Background Loeys-Dietz syndrome (LDS), an autosomal dominant rare connective tissue disorder, has multisystemic manifestations, characterised by vascular tortuosity, aneurysms and craniofacial manifestations. Based on the associated gene mutations along the transforming growth factor-beta (TGF-β) pathway, LDS is presently classified into six subtypes. Methods We present the oro-dental features of a cohort of 40 patients with LDS from five subtypes. Results The most common oro-dental manifestations were the presence of a high-arched and narrow palate, and enamel defects. Other common characteristics included bifid uvula, submucous cleft palate, malocclusion, dental crowding and delayed eruption of permanent teeth. Both deciduous and permanent teeth had enamel defects in some individuals. We established a grading system to measure the severity of enamel defects, and we determined that the severity of the enamel anomalies in LDS is subtype-dependent.

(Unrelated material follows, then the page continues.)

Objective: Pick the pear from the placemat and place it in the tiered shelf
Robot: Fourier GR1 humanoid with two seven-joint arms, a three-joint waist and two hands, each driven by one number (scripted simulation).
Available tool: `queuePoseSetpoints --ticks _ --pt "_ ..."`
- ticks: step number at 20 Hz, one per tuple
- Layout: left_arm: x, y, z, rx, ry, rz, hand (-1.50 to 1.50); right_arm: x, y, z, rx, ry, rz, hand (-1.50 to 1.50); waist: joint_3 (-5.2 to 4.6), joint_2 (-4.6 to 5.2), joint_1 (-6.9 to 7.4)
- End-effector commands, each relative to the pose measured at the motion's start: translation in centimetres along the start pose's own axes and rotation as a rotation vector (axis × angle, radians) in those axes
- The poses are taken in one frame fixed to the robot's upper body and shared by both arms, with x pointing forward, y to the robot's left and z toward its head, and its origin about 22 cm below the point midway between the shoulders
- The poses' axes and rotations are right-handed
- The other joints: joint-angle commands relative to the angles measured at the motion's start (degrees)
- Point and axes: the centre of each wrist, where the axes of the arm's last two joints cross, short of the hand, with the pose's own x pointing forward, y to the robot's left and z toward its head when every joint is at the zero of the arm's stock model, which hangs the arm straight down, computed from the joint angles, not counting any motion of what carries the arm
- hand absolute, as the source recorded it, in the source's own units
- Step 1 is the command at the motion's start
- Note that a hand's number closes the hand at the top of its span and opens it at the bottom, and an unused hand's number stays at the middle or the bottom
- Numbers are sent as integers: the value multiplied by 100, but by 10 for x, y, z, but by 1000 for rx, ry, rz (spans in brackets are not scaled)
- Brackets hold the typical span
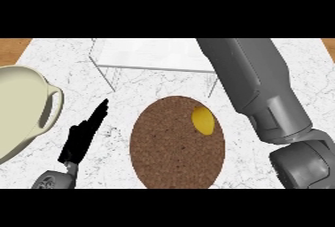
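A yellow pear (pixel 203 120) lies on the upper right part of a round brown cork placemat (pixel 171 150) in the middle of the counter. Behind the mat stands the pale, see-through tiered shelf (pixel 153 55), with thin legs reaching down to the counter. My left hand (pixel 83 135) rests open to the left of the mat, fingers straight and pointing up. My right forearm (pixel 258 84) stretches from the lower right past the pear's right side, over the shelf's right end, to the top edge. The hand itself is cut off there.
A large cream pot (pixel 16 108) with a loop handle (pixel 53 108) fills the left edge, close to my left hand. The counter is white marble (pixel 118 88), with wooden strips at the far top corners.
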Motion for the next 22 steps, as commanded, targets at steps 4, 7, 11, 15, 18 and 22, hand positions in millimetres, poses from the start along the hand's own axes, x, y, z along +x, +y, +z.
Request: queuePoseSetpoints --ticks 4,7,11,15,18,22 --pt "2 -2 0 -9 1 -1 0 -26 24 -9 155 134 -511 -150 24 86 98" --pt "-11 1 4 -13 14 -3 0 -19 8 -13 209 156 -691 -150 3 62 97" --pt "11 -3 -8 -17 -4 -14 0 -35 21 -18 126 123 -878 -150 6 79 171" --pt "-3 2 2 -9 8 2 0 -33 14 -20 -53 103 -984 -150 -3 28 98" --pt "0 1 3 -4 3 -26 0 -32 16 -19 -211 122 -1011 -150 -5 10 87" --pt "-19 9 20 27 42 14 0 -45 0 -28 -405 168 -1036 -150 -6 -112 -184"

In specific, patients with TGF-β receptor II mutations (LDS2) presented with the most severe enamel defects, followed by patients with TGF-β receptor I mutations (LDS1). LDS2 patients had higher frequency of oro-dental deformities in general. Across all five subtypes, as well as within each subtype, enamel defects exhibited incomplete penetrance and variable expression, which is not associated with the location of the gene mutations. Conclusion This study describes, in detail, the oro-dental manifestations in a cohort of LDS, and we conclude that LDS2 has the most severely affected phenotype. This extensive characterisation, as well as some identified distinguishing features can significantly aid dental and medical care providers in the diagnosis and clinical management of patients with this rare connective tissue disorder.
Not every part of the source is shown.